Is my tree dangerous to the people around me?
Trees have evolved to break under certain conditions, if they didn’t break they would fall over, it is a survival mechanism. It is better for a tree that a branch breaks off in a strong wind or heavy snow than if it tries to keep hold of the branch causing the entire tree to fall over instead.
If a certain branch in a tree is using more energy for its growth than it is making via photosynthesis from its leaves it will likely die off because it is “too expensive” for the tree to maintain. These are just two examples of how trees self-manage. Both can lead to branches falling off the tree. They are natural processes that the tree undergoes all the time.

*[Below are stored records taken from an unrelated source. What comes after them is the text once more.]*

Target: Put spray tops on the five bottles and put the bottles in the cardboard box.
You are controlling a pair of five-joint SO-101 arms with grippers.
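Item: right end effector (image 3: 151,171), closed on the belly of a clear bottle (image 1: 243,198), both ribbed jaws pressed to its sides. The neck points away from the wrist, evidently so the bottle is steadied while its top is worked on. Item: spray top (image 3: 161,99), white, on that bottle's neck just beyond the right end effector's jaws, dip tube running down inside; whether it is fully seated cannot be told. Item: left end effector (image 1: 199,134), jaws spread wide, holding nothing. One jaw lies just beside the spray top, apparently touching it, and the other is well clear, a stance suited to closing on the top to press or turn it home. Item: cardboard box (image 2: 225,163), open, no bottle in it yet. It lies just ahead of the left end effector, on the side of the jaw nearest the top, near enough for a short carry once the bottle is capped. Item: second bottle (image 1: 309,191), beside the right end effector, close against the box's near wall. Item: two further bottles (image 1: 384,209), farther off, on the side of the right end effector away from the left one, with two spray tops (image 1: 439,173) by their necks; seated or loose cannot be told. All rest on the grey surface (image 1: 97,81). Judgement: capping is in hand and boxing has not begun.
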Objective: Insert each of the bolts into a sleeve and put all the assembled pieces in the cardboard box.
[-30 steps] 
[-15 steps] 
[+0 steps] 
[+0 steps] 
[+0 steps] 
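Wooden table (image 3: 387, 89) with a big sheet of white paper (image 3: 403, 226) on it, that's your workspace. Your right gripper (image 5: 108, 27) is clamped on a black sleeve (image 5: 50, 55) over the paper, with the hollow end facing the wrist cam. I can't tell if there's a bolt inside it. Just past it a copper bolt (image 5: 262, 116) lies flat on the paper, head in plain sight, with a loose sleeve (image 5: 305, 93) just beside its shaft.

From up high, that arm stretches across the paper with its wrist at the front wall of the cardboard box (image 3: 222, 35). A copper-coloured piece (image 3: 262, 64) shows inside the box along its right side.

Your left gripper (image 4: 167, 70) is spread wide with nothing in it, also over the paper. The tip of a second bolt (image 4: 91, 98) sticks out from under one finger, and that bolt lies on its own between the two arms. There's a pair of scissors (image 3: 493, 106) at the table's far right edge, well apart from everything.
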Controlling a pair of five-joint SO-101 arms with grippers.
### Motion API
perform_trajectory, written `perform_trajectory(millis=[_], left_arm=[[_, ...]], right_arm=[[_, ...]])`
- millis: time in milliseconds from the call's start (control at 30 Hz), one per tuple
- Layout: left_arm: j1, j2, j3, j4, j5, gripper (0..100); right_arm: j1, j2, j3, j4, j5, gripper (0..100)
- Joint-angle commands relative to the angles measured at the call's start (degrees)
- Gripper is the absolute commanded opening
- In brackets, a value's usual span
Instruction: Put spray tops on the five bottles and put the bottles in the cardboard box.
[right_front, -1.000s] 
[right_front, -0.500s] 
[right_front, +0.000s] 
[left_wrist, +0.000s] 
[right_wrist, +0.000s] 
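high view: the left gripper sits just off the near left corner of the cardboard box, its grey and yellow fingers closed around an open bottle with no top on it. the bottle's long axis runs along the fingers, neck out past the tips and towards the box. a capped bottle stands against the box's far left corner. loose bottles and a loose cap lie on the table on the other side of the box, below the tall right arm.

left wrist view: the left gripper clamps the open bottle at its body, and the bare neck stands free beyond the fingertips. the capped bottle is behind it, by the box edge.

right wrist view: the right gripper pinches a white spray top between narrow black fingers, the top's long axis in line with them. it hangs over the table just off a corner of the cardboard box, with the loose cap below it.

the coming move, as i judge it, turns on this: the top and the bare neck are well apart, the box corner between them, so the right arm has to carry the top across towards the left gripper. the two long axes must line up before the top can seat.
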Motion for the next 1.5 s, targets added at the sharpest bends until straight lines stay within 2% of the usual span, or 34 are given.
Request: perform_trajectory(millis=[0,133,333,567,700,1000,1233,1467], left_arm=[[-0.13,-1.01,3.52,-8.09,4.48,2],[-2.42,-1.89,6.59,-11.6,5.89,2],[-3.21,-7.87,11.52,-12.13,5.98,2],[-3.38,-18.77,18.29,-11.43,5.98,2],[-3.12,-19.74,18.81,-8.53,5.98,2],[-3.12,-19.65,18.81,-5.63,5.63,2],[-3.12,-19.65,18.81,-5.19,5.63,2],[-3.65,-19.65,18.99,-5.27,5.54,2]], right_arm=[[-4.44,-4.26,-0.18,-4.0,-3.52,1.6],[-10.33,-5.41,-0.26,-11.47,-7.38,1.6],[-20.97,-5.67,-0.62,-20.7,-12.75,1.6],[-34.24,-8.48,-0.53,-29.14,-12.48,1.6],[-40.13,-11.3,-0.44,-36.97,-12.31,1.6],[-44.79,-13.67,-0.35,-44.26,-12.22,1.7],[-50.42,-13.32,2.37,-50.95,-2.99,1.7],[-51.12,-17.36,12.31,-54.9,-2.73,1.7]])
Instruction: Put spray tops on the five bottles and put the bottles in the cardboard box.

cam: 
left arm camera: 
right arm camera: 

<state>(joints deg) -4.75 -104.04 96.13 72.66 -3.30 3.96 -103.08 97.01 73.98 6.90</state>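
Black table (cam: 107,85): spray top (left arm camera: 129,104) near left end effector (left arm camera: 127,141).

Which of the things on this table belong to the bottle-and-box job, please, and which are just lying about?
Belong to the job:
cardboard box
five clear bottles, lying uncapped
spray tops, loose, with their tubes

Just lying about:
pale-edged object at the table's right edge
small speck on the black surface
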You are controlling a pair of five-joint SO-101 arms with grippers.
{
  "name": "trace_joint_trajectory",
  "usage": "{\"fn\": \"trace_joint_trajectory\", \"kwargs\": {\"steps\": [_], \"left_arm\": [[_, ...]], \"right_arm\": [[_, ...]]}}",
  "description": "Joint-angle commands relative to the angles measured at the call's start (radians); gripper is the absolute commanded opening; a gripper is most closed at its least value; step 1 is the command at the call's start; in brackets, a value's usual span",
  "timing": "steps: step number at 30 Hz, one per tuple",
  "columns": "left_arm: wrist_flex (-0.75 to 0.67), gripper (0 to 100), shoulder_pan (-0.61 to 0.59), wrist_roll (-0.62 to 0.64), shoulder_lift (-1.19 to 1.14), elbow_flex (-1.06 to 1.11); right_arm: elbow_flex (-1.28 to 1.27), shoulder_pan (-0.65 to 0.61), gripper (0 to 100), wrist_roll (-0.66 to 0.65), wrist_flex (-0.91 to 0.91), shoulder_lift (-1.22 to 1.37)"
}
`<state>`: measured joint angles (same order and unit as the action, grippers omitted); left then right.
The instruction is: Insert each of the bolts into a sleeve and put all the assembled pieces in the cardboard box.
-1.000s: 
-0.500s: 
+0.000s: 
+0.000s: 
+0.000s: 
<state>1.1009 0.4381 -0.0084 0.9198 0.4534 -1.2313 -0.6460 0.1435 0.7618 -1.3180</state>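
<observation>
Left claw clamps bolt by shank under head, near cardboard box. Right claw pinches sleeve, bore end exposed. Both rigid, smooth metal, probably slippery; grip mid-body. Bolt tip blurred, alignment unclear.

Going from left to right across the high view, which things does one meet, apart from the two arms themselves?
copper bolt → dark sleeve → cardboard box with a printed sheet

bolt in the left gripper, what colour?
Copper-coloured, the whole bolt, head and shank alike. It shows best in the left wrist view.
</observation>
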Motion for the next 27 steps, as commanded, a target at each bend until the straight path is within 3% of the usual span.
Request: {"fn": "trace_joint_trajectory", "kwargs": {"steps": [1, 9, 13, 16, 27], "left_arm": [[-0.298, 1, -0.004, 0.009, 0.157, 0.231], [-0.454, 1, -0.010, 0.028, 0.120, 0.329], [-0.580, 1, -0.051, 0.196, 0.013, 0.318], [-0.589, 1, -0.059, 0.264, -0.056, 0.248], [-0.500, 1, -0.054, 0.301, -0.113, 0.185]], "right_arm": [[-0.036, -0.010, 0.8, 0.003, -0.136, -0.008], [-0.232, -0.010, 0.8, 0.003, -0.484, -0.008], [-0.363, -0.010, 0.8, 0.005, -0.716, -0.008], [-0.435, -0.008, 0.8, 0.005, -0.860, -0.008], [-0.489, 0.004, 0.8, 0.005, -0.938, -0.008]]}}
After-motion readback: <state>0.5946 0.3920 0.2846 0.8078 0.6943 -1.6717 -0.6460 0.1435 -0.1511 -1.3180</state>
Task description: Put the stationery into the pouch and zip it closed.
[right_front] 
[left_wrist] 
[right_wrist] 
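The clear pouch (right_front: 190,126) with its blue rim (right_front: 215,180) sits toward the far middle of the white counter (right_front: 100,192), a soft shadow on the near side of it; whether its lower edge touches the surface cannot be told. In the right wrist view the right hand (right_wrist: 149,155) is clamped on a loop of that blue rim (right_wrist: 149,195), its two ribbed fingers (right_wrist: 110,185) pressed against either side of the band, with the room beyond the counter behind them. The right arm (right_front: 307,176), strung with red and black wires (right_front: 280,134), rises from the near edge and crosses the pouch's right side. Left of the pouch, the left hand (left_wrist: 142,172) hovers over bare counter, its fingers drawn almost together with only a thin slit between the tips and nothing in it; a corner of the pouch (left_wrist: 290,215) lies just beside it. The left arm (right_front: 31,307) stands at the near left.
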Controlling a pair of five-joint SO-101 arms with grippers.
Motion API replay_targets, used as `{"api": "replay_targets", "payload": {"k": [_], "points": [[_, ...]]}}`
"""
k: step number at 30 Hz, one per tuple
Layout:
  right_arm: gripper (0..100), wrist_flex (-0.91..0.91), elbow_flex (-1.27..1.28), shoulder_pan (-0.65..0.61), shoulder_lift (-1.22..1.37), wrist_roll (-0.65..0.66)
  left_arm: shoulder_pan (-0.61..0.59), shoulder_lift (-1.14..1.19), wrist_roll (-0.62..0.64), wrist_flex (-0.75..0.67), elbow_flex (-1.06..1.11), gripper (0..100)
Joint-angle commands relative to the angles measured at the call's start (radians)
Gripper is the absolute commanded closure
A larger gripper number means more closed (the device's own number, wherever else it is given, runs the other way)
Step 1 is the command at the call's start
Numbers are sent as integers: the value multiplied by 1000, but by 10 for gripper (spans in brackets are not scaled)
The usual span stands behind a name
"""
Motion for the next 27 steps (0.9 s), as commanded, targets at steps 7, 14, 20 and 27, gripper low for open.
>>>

Common questions for arborists regarding tree safety
When you’re looking for the answer to “is my tree dangerous?” you want to ask the following questions. ‘How big are the branches, how likely are they to fall, and what will they hit if they do fall?” Determining these answers is not an exact science and so you will often hear an arborist talk about likelihood of risk rather than a definitive answer. The weather can play a very significant role in all of this too. For example a tree in perfect health will eventually fall in a tornado.
So, what can you look out for as a customer? Here are a few items which may indicate that you should contact an arborist:
- Fungal fruiting bodies (mushrooms) surrounding the tree or on the tree
- Look for changes in the ground surrounding the tree. Examples include cracks in the soil, mounds or hollows, excavations near the base of the tree, very wet or very dry ground.
- Movement at the root plate of the tree
- Loose or peeling bark
- Rot holes
- Branches that appear to be dead
- Branches without leaves during the spring and summer
- Broken branches
- Abnormally yellow leaves
- Lots of new shoots growing from the trunk of the tree
- It can also be good practice to have your trees looked at by a professional following any strong weather conditions.